▸ **ACTION ITEM**
Copy the records below exactly, starting at the line that contains "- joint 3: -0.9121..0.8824" and ending at the line that contains "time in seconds"; leave out any pictures.

▸ **Source data**
--

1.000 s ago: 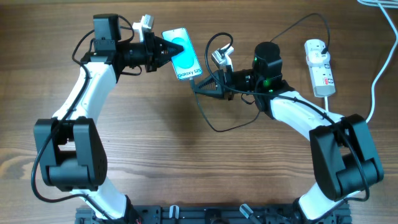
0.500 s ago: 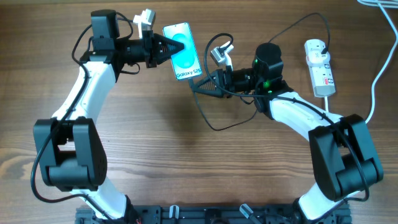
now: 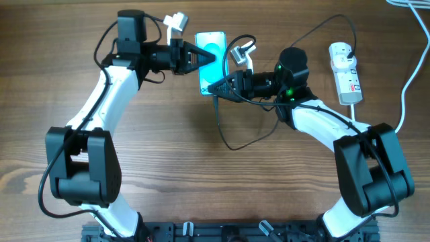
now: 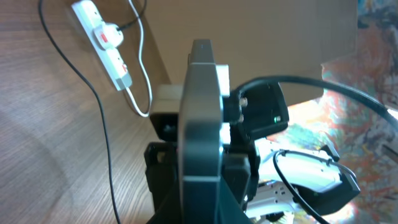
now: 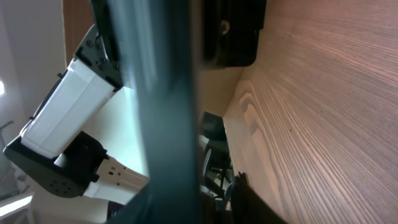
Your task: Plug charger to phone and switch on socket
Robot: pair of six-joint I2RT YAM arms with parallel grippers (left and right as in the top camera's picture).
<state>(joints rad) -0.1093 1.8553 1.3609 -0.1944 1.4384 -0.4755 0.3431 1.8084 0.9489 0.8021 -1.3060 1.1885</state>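
Note:
My left gripper (image 3: pixel 199 59) is shut on the phone (image 3: pixel 216 48) and holds it off the table, turquoise screen up. It shows edge-on in the left wrist view (image 4: pixel 202 112) between my fingers (image 4: pixel 202 208). My right gripper (image 3: pixel 216 87) is shut on the end of the black charger cable (image 3: pixel 225 134) and sits against the phone's near end. The plug tip is hidden. In the right wrist view the phone (image 5: pixel 165 93) is a dark blurred bar right at the jaws (image 5: pixel 205 205). The white socket (image 3: pixel 345 74) lies at the far right and also shows in the left wrist view (image 4: pixel 102 37).
The black cable loops over the wood between the arms and runs up to the socket. It also shows in the left wrist view (image 4: pixel 104 143). A thicker white cord (image 3: pixel 410 74) runs from the socket along the table's right edge.
My left arm has carried the phone to the right, up to my right gripper. My right gripper has shifted slightly up and left with the cable end.

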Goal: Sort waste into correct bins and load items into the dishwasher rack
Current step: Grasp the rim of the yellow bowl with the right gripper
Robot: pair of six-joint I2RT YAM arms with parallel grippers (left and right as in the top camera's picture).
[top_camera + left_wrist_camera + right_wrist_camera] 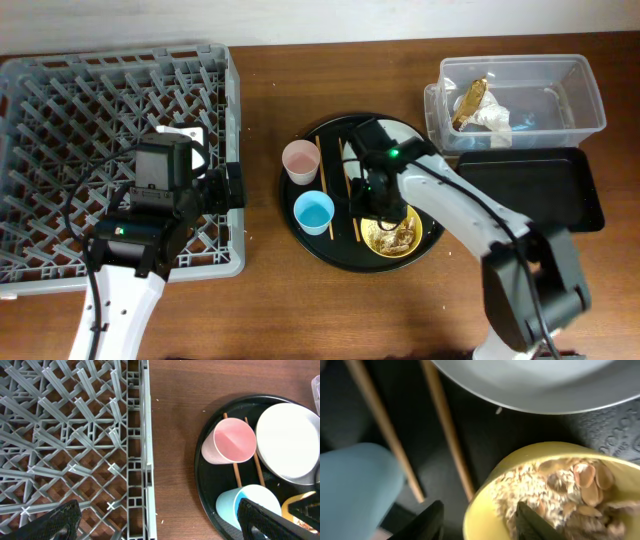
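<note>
My right gripper [385,215] [477,520] is open and straddles the rim of the yellow bowl [392,240] [480,510], one finger outside and one inside. The bowl holds tan-brown food leftovers [560,490]. It stands on the round black tray with the pink cup [300,160] [232,440], the blue cup [313,212] [250,505], two chopsticks [325,190] [447,430] and the grey-white plate [290,440] [530,380]. My left gripper [237,187] [160,522] is open and empty over the right edge of the dishwasher rack [60,100] [75,435].
The clear tub [585,90] at the back right holds white napkins [492,118] and a brown scrap [470,100]. The shallow black rectangular tray [530,190] lies in front of it. The round black tray [335,255] [200,490] sits mid-table.
</note>
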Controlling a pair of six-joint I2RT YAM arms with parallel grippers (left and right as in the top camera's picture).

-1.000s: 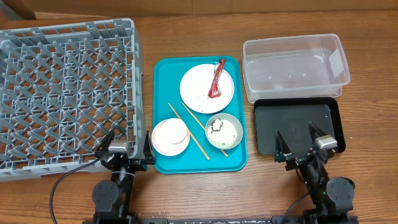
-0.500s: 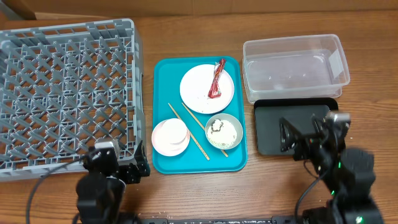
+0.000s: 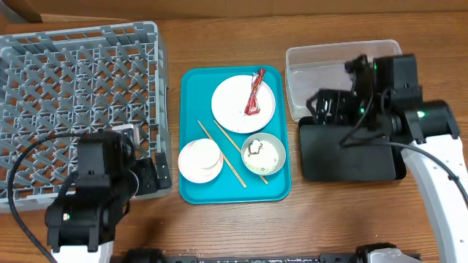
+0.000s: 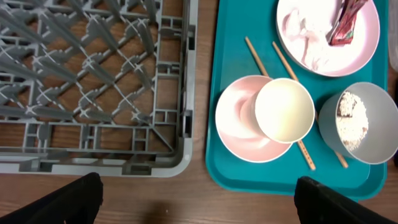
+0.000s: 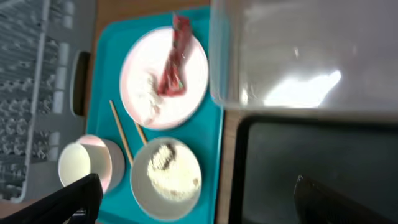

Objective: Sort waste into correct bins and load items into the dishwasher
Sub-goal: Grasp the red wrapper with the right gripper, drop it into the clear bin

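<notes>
A white plate [image 3: 230,98] on the teal tray holds a red wrapper [image 3: 255,93] and a white tissue [image 4: 305,43]. A grey-green bowl [image 3: 265,155] holds rice [image 5: 166,174] with a dark bit. A white cup [image 4: 285,111] sits in the pink bowl [image 3: 191,166]. Two chopsticks [image 3: 227,150] lie between them. The grey dish rack [image 3: 73,95] is at the left. My left gripper [image 4: 199,205] is open and empty at the rack's front right corner. My right gripper [image 5: 199,199] is open and empty above the edge between the clear tub [image 3: 344,77] and the black tray [image 3: 351,157].
The teal serving tray [image 3: 194,95] lies between the rack and the bins. The clear tub stands behind the black tray at the right. Bare wooden table runs along the front edge [image 3: 241,226].
Both arms have lifted from the front edge. The left one moved over the rack's front corner. The right one moved back over the black tray toward the tub. No object moved.
</notes>
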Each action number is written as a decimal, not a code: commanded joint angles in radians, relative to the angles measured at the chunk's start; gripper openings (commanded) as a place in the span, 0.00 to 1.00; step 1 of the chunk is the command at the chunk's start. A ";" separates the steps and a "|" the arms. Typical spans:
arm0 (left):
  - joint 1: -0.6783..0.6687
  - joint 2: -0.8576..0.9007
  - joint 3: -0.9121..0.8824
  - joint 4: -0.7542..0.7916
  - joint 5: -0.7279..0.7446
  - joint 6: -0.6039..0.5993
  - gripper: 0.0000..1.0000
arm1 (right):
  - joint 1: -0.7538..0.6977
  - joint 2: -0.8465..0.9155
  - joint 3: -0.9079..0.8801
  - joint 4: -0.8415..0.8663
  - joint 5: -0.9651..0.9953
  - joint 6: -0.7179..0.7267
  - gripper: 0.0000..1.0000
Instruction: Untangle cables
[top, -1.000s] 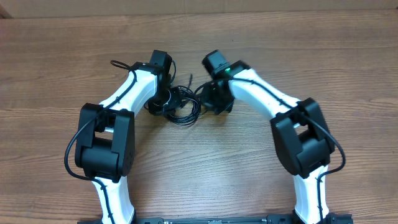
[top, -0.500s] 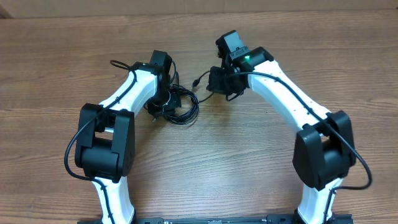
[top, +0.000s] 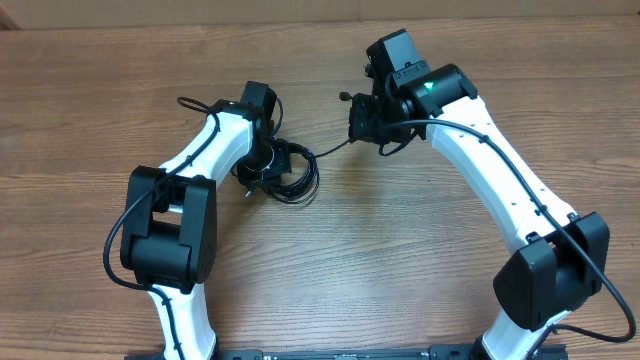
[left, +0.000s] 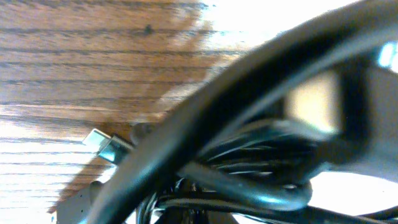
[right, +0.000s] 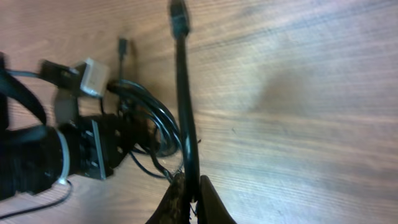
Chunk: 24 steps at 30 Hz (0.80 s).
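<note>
Pinching a cable (right: 185, 124), right fingers (right: 214, 208) closed; left fingers (top: 254, 163) clamp tangled cables (top: 297, 182).

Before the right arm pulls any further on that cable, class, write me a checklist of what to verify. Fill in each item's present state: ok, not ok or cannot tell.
1. Right gripper shut on one strand: ok, the strand sits between its fingers.
2. Left gripper clamping the bundle: cannot tell. It is shut and sits on the bundle, but its fingertips are hidden.
3. The strand's plug free: ok, it lies alone on the bare table.
4. Strand clear of the bundle: not ok, it runs back into the loops.
5. Bundle untangled: not ok, its loops overlap.
</note>
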 joint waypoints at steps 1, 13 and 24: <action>0.015 -0.001 0.021 -0.008 0.026 -0.007 0.04 | -0.021 -0.035 0.031 -0.044 0.039 -0.008 0.04; 0.018 -0.003 0.532 -0.288 0.067 0.021 0.05 | -0.018 -0.033 0.007 -0.121 0.039 -0.004 0.11; 0.018 0.006 0.465 -0.367 -0.106 -0.031 0.50 | -0.017 -0.021 -0.013 -0.067 0.040 -0.005 0.21</action>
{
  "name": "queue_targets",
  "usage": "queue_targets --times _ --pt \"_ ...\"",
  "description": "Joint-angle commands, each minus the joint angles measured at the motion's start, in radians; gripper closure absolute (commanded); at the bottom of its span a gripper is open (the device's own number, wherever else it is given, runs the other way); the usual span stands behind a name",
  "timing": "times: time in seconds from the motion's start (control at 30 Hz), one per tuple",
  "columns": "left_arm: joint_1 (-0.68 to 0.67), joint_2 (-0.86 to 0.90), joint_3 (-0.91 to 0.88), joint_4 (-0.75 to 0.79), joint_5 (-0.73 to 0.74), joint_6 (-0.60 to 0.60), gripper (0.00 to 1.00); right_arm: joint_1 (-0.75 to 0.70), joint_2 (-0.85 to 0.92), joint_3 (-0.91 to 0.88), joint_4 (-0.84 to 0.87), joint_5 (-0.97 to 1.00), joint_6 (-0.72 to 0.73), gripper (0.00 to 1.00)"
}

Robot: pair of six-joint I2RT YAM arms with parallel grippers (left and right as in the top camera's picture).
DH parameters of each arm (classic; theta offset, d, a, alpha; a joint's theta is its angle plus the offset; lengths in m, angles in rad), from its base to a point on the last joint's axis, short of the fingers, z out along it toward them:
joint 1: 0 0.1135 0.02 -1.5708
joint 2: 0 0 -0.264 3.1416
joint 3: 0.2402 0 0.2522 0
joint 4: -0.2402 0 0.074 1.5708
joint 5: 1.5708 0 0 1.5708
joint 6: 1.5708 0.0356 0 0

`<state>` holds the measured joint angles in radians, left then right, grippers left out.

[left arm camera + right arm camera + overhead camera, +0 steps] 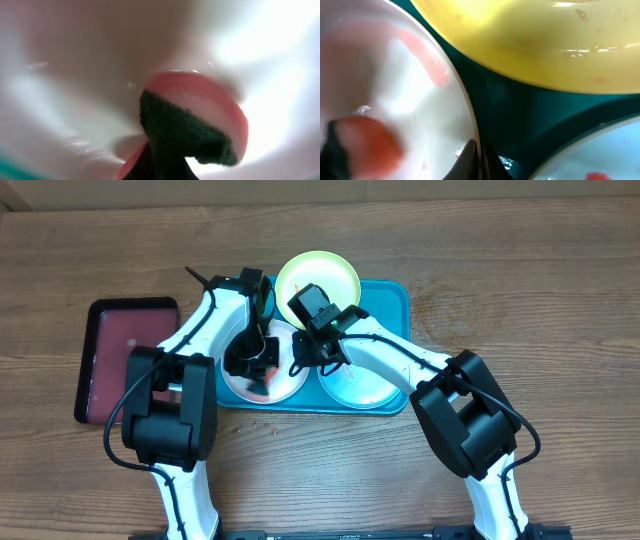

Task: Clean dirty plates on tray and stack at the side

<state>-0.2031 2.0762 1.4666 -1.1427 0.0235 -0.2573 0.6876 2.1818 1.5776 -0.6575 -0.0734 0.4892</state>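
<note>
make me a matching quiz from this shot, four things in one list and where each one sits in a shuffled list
Things:
1. yellow-green plate
2. white plate
3. mint-blue plate
4. dark-red tray

Places:
a. near left part of the teal tray, under the left arm
b. on the table, left of the teal tray
c. at the teal tray's far edge
d. near right part of the teal tray, under the right arm

Pairs: 1-c, 2-a, 3-d, 4-b
</note>
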Motion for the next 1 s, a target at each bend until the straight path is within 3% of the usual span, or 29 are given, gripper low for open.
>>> queue_targets --times 0.0,0.1,0.27,0.5,0.73,0.97 --pt "0.001 0.013 0.002 -0.003 -0.354 -0.117 0.96 0.004 0.027 0.000 -0.003 0.008 -0.014 0.96" --pt "0.001 0.013 0.002 0.037 -0.444 -0.169 0.96 0.004 0.027 0.000 -0.003 0.008 -0.014 0.96" --pt "0.000 0.013 0.002 0.167 -0.352 -0.162 0.96 0.004 0.027 0.000 -0.003 0.008 -0.014 0.96" --pt "0.001 0.013 0.002 0.335 0.122 -0.079 0.96 0.004 0.027 0.000 -0.005 0.008 -0.014 0.96" --pt "-0.019 0.013 0.002 0.276 0.318 -0.079 0.96 0.004 0.027 0.000 -0.003 0.008 -0.014 0.96" --pt "-0.047 0.013 0.002 0.168 0.343 0.002 0.96 0.004 0.027 0.000 -0.004 0.008 -0.014 0.96"
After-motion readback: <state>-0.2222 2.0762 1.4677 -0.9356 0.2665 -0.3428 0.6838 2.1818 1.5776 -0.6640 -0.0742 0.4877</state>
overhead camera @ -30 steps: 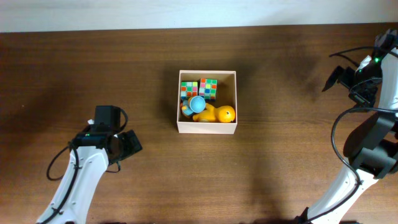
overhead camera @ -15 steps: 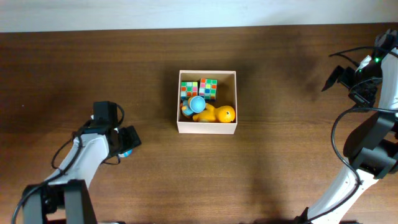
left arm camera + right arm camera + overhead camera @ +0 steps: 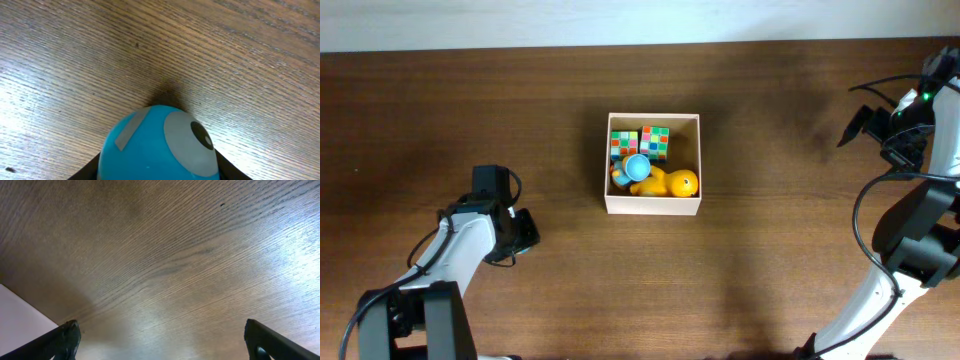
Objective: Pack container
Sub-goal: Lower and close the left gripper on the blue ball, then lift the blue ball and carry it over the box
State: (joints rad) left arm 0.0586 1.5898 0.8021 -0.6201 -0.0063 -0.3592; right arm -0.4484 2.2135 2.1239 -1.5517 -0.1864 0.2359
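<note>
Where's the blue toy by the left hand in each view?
Overhead: hidden under the left hand, lower left.
Left wrist: blue toy, bottom centre.
Right wrist: not in it.
Shared landmark: the wood-grain table.

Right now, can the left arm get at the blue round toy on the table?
Probably yes. The blue round toy sits on the table right between the left gripper's jaws, with nothing in the way. Whether they have closed on it I cannot tell.
</note>
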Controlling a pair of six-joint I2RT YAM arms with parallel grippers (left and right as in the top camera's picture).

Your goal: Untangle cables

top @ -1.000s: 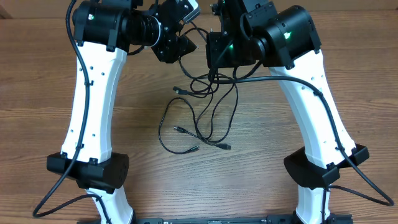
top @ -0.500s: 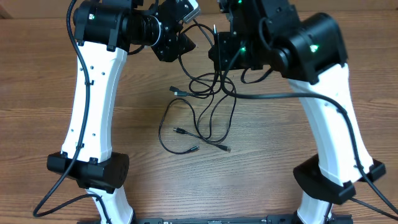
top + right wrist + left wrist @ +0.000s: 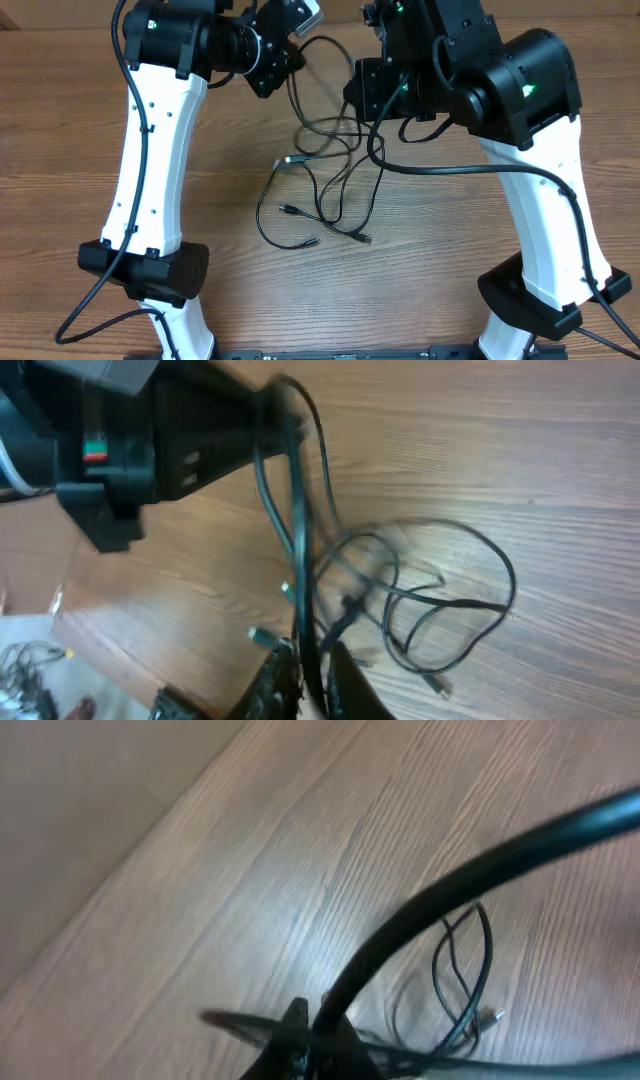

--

▸ **OUTPUT OF THE EXERCISE**
  - joint 3: -0.9121..0.8824
  - joint 4: -0.7542..0.7916
  - joint 5: -0.7279..0.7446
  - joint 6: -0.6039..0.5993
  - gripper: 0.0000..1.0000
arm1 (right):
  - joint 1: -0.7538..0.6977
  - joint 2: -0.8465..0.9155
  - joint 3: -0.9079..0.8801
  - joint 4: -0.8415..0.8663
  - joint 5: -0.9651..0.9953
  - joint 6: -0.7179..0.7267
  - gripper: 0.0000..1.0000
Instruction: Untangle cables
[top, -1.000s] 
[top, -0.500s] 
[top, +0.000s] 
[left, +0.000s] 
[right, +0.000s] 
Chunk: 24 steps at 30 Hz (0.80 s).
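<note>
Pinching a cable (right: 185, 124), right fingers (right: 214, 208) closed; left fingers (top: 254, 163) clamp tangled cables (top: 297, 182).

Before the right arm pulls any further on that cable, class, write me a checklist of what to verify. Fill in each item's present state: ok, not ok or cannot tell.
1. Right gripper shut on one strand: ok, the strand sits between its fingers.
2. Left gripper clamping the bundle: cannot tell. It is shut and sits on the bundle, but its fingertips are hidden.
3. The strand's plug free: ok, it lies alone on the bare table.
4. Strand clear of the bundle: not ok, it runs back into the loops.
5. Bundle untangled: not ok, its loops overlap.
</note>
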 joint waypoints at steps 1, 13 and 24: <action>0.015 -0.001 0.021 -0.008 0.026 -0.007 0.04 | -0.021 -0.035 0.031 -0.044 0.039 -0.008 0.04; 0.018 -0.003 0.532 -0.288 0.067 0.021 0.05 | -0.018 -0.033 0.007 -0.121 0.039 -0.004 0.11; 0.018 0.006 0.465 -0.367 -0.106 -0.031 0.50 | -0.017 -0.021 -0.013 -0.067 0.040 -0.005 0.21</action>
{
  "name": "queue_targets",
  "usage": "queue_targets --times _ --pt \"_ ...\"",
  "description": "Joint-angle commands, each minus the joint angles measured at the motion's start, in radians; gripper closure absolute (commanded); at the bottom of its span a gripper is open (the device's own number, wherever else it is given, runs the other way); the usual span stands behind a name",
  "timing": "times: time in seconds from the motion's start (control at 30 Hz), one per tuple",

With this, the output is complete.